Is Bigfoot Guilty?

Can we convict Sasquatch in a court of law?  Brian takes the single question that earned its own chapter in his first book, Sasquatch Unleashed: The Truth Behind the Legend, and puts the big fella on trial under the same rules that decide real cases.

Drawing on sixteen years carrying a badge, including time with the Atlanta Police Department, and close to forty years chasing this animal in the field, Brian builds the Sasquatch case the way a working investigator builds any case, brick by brick, and then tears it apart on cross-examination so you hear the strongest version of both sides before you render a verdict.

This is a working tour through the five kinds of evidence that show up in nearly every American courtroom, and how the Bigfoot question performs against each one. Real evidence, the physical proof, gets weighed against the footprint casts, the dermal ridges, the alleged hair and the chain-of-custody problems that would sink half of it before trial.

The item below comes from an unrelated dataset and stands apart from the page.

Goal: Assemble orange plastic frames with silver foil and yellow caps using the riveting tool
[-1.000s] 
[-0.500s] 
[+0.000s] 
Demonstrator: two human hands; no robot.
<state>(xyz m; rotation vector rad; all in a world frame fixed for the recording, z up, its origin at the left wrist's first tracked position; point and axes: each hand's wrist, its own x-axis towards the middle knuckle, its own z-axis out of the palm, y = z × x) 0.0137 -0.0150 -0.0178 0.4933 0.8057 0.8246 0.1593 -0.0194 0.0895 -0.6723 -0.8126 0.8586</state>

Documentary evidence, demonstrative evidence, and the famous Patterson-Gimlin film all face the same scrutiny, with an honest look at the costume claims, the hoaxers who confessed, and why a piece of footage shot at Bluff Creek in nineteen sixty-seven still resists explanation more than half a century later. Testimonial evidence, the tens of thousands of eyewitness accounts from police officers, wildlife biologists, soldiers, hunters and truckers, gets prosecuted hard and then cross-examined just as hard, because eyewitness memory is the most fragile thing in the entire courtroom.

And digital evidence, the trail-camera photos, thermal clips and cell-phone video, runs straight into the deepfake era, where better technology has somehow made the case harder to prove rather than easier.Along the way the episode walks through the real material that defines this subject, from the Bossburg Cripplefoot tracks and the work of Grover Krantz and Jeff Meldrum to the Oxford DNA study led by Bryan Sykes, the Melba Ketchum results, the new-species precedents of the mountain gorilla, the coelacanth and the saola, and the body-shaped hole at the center of the whole question.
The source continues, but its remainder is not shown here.